Jakarta — Menteri Keuangan (Menkeu) Purbaya Yudhi Sadewa menegaskan pemerintah menyiapkan Rp 20 triliun untuk menghapus tunggakan iuran peserta Badan Penyelenggara Jaminan Sosial (BPJS) Kesehatan 2026 Kesehatan mulai tahun depan.
Pemerintah telah memasukkan anggaran tersebut ke dalam Anggaran Pendapatan dan Belanja Negara (APBN) 2026 sesuai dengan arahan Presiden.
Purbaya mengatakan di Kantor Kementerian Keuangan, Jakarta, Rabu (22/10/2025), bahwa pemerintah telah menganggarkan Rp 20 triliun sesuai dengan janji Presiden.
Langkah pemutihan ini bertujuan membantu masyarakat miskin yang sempat berhenti menjadi peserta aktif agar bisa kembali menikmati layanan kesehatan tanpa terbebani tunggakan lama.

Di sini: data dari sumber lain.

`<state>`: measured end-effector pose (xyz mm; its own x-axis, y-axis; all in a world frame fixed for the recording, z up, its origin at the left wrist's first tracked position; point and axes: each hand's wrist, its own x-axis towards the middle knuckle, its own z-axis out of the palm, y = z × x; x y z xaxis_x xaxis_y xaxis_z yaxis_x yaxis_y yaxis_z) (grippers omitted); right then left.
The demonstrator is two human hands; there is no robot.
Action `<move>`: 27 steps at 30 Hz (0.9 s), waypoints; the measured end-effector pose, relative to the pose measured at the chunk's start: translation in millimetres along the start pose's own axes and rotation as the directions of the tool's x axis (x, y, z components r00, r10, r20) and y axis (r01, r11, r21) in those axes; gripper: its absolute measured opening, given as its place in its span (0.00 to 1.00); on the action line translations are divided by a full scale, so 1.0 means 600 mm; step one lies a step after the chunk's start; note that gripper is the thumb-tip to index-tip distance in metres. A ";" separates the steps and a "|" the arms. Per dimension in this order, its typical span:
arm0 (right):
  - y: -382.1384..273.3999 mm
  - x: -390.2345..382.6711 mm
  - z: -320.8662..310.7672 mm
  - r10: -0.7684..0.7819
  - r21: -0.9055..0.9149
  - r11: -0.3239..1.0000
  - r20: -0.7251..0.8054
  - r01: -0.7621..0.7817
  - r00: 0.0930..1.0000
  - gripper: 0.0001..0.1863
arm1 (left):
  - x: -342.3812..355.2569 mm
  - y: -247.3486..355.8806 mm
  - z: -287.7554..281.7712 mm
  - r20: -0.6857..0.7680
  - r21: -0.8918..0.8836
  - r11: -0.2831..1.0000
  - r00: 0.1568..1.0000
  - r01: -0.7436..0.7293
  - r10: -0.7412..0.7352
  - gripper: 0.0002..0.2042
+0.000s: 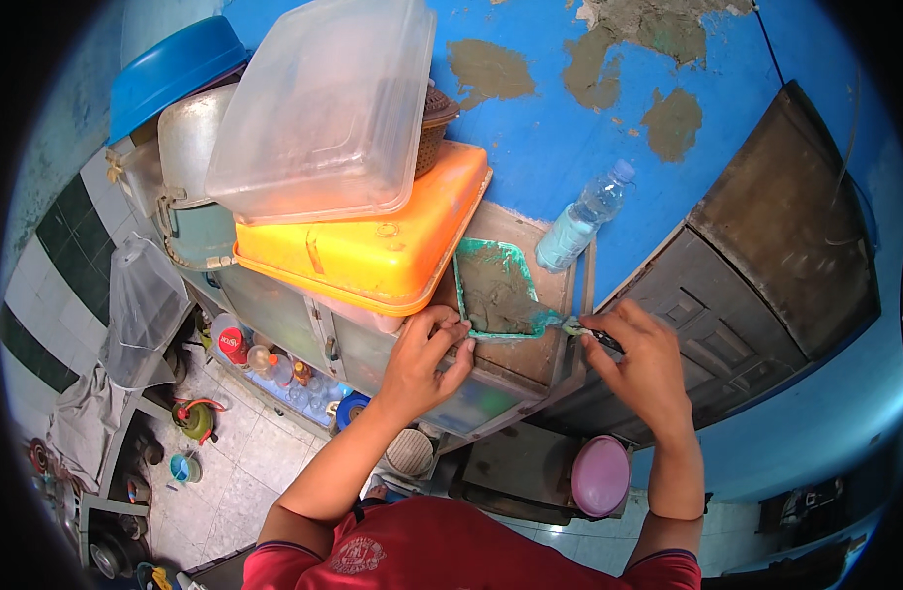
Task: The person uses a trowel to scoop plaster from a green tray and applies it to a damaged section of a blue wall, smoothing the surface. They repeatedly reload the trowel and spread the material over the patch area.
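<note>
left hand (427, 359) grip pinching tray (493, 291) at its 7 o'clock corner | right hand (640, 359) grip pressed round scraper (570, 324) at tray's 4 o'clock | should brace tray, scoop shallow

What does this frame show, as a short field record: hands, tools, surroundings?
left hand: holds the edge of the green tray of grey mortar
right hand: grips a small trowel, blade in the mortar
tray rests on: cabinet top
beside tray: orange tub, plastic bottle
wall: blue, with grey patches
</note>
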<state>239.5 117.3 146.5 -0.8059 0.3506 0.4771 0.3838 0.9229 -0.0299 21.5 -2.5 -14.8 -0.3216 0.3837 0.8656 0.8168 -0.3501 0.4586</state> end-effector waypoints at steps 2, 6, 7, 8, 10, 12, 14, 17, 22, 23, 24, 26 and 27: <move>0.004 0.001 0.014 0.010 0.036 0.999 0.004 -0.010 1.000 0.07 | 0.003 0.000 -0.001 0.002 0.006 1.000 1.000 -0.015 0.015 0.11; -0.005 0.010 0.037 0.089 0.086 0.992 0.067 -0.094 0.994 0.08 | 0.002 0.001 -0.001 0.008 0.004 1.000 1.000 -0.009 0.008 0.11; -0.006 0.011 0.040 0.090 0.108 0.989 0.063 -0.096 0.994 0.08 | 0.002 0.001 -0.001 0.005 0.007 1.000 1.000 -0.014 0.014 0.11; -0.007 0.011 0.042 0.091 0.130 0.987 0.058 -0.098 0.994 0.08 | 0.003 0.002 -0.002 0.001 0.010 1.000 1.000 -0.020 0.020 0.11; -0.009 0.010 0.048 0.090 0.158 0.983 0.048 -0.097 0.995 0.08 | 0.001 0.003 -0.003 -0.004 0.013 1.000 1.000 -0.022 0.022 0.11; -0.011 0.007 0.054 0.089 0.171 0.981 0.033 -0.093 0.995 0.09 | 0.000 0.004 -0.002 -0.004 0.013 1.000 1.000 -0.017 0.017 0.11; -0.017 0.005 0.058 0.082 0.141 0.986 0.034 -0.086 0.996 0.09 | 0.002 0.006 -0.001 -0.005 0.008 1.000 1.000 -0.018 0.018 0.11; -0.023 0.003 0.063 0.030 0.064 0.997 0.014 -0.030 0.999 0.09 | 0.001 0.006 -0.002 -0.001 0.012 1.000 1.000 -0.014 0.014 0.11; -0.014 0.000 0.064 -0.056 -0.010 0.998 -0.008 0.056 0.998 0.09 | -0.004 0.002 0.002 -0.011 0.008 1.000 1.000 0.001 -0.001 0.10; -0.013 -0.002 0.065 -0.078 -0.028 0.997 -0.012 0.077 0.997 0.09 | -0.003 0.002 0.002 -0.012 0.010 1.000 1.000 -0.005 0.005 0.10; -0.013 -0.003 0.066 -0.099 -0.044 0.994 -0.014 0.098 0.995 0.09 | -0.002 0.001 0.002 -0.011 0.014 1.000 1.000 -0.009 0.009 0.10; -0.016 -0.006 0.066 -0.110 -0.064 0.992 -0.027 0.108 0.994 0.09 | 0.000 0.001 0.002 -0.010 0.017 1.000 1.000 -0.018 0.018 0.10; -0.018 -0.006 0.066 -0.119 -0.073 0.991 -0.032 0.116 0.992 0.09 | 0.001 0.001 0.002 -0.012 0.018 1.000 1.000 -0.021 0.022 0.10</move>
<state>220.1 112.3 110.3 -0.8306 0.2334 0.5055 0.3195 0.9434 0.0895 22.4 -1.7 -14.2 -0.3097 0.3654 0.8778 0.8322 -0.3424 0.4361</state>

Purbaya juga meminta BPJS Kesehatan memperbaiki tata kelola dan efisiensi pelaksanaan di lapangan. Ia menyoroti adanya potensi pemborosan dalam pengadaan alat kesehatan di sejumlah rumah sakit.
“Kita minta BPJS juga memperbaiki manajemennya. Misalnya, ada program dari Kementerian Kesehatan yang mewajibkan rumah sakit membeli alat yang kemahalan dan kebanyakan. Saya bilang, diskusi saja dengan Kemenkes, kita kurangi yang begitu-begitu,” ujarnya.

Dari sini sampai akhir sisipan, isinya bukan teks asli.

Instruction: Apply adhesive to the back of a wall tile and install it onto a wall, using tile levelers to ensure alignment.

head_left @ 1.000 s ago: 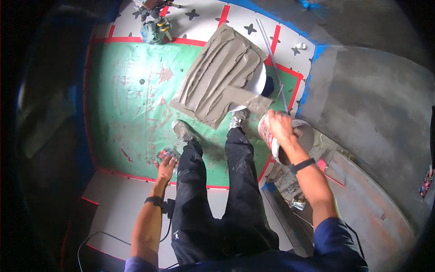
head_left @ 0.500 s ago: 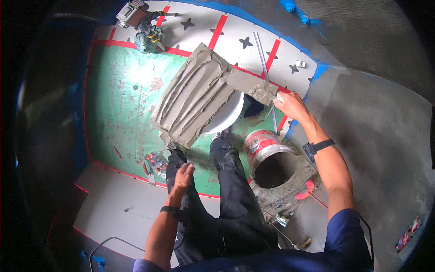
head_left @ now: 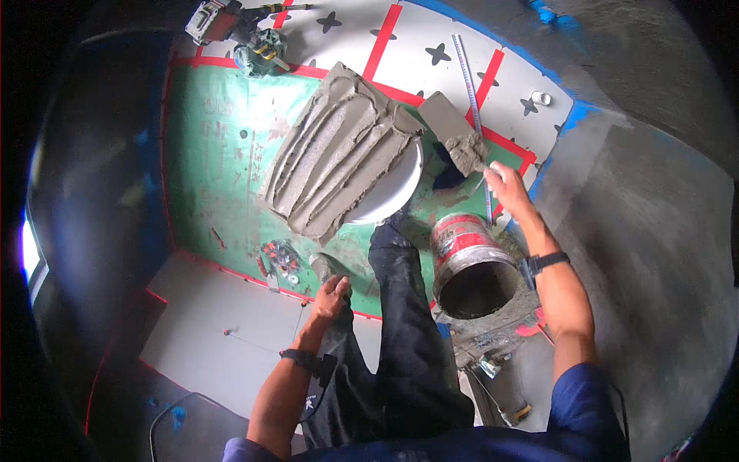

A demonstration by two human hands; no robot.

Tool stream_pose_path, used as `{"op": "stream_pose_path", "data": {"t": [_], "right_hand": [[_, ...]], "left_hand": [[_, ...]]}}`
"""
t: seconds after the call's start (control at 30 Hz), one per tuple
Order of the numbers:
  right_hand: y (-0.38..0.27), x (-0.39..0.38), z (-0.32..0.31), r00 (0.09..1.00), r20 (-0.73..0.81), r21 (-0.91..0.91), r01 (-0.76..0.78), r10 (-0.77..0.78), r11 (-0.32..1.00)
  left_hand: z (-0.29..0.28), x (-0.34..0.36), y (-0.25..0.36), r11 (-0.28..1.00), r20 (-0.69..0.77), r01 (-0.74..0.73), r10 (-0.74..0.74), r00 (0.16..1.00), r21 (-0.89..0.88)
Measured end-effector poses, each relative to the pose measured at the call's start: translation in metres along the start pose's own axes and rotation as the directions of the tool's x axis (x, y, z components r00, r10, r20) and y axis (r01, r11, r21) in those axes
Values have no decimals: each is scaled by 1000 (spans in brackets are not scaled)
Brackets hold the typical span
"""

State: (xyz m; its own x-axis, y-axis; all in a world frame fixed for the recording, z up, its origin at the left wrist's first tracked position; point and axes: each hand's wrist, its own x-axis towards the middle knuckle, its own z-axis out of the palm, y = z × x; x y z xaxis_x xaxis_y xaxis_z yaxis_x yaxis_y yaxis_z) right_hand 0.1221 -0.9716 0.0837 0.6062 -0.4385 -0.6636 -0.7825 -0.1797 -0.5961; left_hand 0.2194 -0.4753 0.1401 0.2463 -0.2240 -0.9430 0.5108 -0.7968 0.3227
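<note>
My right hand (head_left: 508,189) is closed round the handle of a flat trowel (head_left: 441,114). A lump of grey mortar (head_left: 467,152) clings to the blade near the handle. Just left of the blade, a rectangular slab (head_left: 339,150) lies tilted across a white round support (head_left: 396,189). Wet mortar in long, uneven ridges covers its upper face. The trowel is apart from the slab. My left hand (head_left: 331,299), its fingers loosely curled in, hangs in front of my leg with nothing visible in it.
A red and white bucket (head_left: 462,239) stands right of my legs, mortar-smeared inside. Green sheeting (head_left: 208,162) edged with red tape covers the floor. Beyond lie a cordless power tool (head_left: 231,27), a long ruler (head_left: 468,77) and a white cup-like piece (head_left: 541,98). A bag of small parts (head_left: 281,258) sits left.
The trowel has come off the slab's right edge and swung right, its blade now angled away. My view has shifted slightly. The left hand stays low by my leg.
</note>
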Motion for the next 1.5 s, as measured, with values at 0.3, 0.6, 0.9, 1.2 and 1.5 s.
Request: {"op": "stream_pose_path", "data": {"t": [0.3, 0.6, 0.9, 1.2, 1.5], "right_hand": [[32, -61, 42, 993, -64, -185, 84, -97, 979], [-6, -102, 81, 995, 63, -120, 89, -82, 989], [-20, -192, 174, 999, 42, -224, 23, -13, 974], [-211, -173, 231, 927, 251, -572, 375, -279, 729], [-259, -81, 333, 887, 393, -695, 460, -244, 553]], "left_hand": [[1, 11, -6, 998, -37, -53, 55, 998, 46], [-28, 8, -38, 998, -59, -61, 62, 996, 7], [-63, 15, -79, 995, -10, -93, 93, 996, 27], [-134, 0, -161, 994, -1, -113, 113, 994, -5], [-236, -14, -244, 955, -142, -121, 84, 986, -270]]}}
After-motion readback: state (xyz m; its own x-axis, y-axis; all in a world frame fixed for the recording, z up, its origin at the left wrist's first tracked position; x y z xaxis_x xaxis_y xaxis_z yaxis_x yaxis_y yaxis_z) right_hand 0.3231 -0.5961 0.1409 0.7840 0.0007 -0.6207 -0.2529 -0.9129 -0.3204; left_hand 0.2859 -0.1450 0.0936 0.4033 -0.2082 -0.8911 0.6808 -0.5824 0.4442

Sementara itu, Direktur Utama BPJS Kesehatan Ali Ghufron Mukti menjelaskan bahwa kebijakan penghapusan tunggakan hanya berlaku bagi masyarakat miskin.
Dan tidak mampu yang tercatat dalam Data Tunggal Sosial Ekonomi Nasional (DTSN).

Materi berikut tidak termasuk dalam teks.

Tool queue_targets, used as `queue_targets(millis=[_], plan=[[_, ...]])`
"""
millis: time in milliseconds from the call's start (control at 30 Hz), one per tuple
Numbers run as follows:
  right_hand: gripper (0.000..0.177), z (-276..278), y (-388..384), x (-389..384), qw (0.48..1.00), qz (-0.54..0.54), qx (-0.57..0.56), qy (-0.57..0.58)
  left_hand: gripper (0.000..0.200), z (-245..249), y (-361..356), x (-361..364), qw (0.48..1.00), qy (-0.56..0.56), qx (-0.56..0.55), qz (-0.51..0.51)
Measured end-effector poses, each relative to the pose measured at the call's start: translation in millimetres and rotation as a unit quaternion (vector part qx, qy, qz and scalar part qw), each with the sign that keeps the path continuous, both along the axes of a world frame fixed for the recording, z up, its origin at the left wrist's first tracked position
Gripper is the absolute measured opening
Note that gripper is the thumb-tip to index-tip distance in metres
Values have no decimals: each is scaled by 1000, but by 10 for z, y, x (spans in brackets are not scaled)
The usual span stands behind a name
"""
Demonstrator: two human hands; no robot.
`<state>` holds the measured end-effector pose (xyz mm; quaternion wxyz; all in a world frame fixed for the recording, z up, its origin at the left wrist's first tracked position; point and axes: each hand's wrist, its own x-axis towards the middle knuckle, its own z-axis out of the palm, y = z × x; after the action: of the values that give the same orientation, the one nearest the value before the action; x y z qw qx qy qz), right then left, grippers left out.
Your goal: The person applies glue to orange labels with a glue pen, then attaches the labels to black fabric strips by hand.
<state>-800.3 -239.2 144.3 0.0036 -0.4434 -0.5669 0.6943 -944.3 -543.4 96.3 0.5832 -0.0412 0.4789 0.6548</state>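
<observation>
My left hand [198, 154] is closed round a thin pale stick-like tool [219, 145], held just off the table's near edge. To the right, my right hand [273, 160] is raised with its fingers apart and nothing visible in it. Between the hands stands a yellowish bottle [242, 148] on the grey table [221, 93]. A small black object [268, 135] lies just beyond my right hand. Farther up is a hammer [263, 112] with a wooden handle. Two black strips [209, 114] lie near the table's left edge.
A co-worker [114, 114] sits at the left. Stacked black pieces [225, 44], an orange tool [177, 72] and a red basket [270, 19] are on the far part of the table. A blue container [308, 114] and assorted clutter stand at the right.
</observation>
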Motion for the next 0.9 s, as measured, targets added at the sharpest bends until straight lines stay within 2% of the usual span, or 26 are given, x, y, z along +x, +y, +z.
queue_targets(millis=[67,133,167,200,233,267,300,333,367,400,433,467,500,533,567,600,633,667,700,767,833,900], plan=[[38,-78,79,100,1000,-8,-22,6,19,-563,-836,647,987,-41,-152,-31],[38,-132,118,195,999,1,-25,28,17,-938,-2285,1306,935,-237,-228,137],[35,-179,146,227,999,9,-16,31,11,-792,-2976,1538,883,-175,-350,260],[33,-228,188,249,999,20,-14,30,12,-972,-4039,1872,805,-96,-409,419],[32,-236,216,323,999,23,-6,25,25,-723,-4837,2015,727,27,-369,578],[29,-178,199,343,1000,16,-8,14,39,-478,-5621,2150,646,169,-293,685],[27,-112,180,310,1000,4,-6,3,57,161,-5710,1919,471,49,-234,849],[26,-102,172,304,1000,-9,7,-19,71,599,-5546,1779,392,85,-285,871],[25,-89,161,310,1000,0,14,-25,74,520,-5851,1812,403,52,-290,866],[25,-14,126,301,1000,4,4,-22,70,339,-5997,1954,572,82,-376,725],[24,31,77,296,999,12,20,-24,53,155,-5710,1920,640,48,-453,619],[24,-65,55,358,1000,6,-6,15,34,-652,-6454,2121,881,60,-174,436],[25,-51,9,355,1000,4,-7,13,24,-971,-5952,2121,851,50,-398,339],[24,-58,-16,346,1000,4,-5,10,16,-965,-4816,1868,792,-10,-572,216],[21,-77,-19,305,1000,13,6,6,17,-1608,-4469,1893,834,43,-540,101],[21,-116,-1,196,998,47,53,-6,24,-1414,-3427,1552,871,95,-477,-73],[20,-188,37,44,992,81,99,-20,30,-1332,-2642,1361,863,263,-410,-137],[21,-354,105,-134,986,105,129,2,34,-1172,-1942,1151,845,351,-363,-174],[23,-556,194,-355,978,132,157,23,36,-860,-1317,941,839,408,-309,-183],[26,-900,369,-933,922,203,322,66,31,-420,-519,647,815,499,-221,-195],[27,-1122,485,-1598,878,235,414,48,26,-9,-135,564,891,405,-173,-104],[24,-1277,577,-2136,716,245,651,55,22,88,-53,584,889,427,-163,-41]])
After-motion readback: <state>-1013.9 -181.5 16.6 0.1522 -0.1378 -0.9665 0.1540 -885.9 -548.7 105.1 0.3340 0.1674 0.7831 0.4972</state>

“Jadi dia harus masuk DTSN, harus orang yang memang miskin atau tidak mampu,” katanya.
Ali Ghufron memperkirakan nilai pemutihan iuran bisa mencapai lebih dari Rp 10 triliun.
Namun perhitungan detail jumlah peserta penerima manfaat BPJS Kesehatan 2026 masih dalam proses penyusunan.
“Keseluruhannya itu bisa lebih dari Rp 10 triliun, tapi belum diputuskan berapa, kita masih proses,” ujarnya.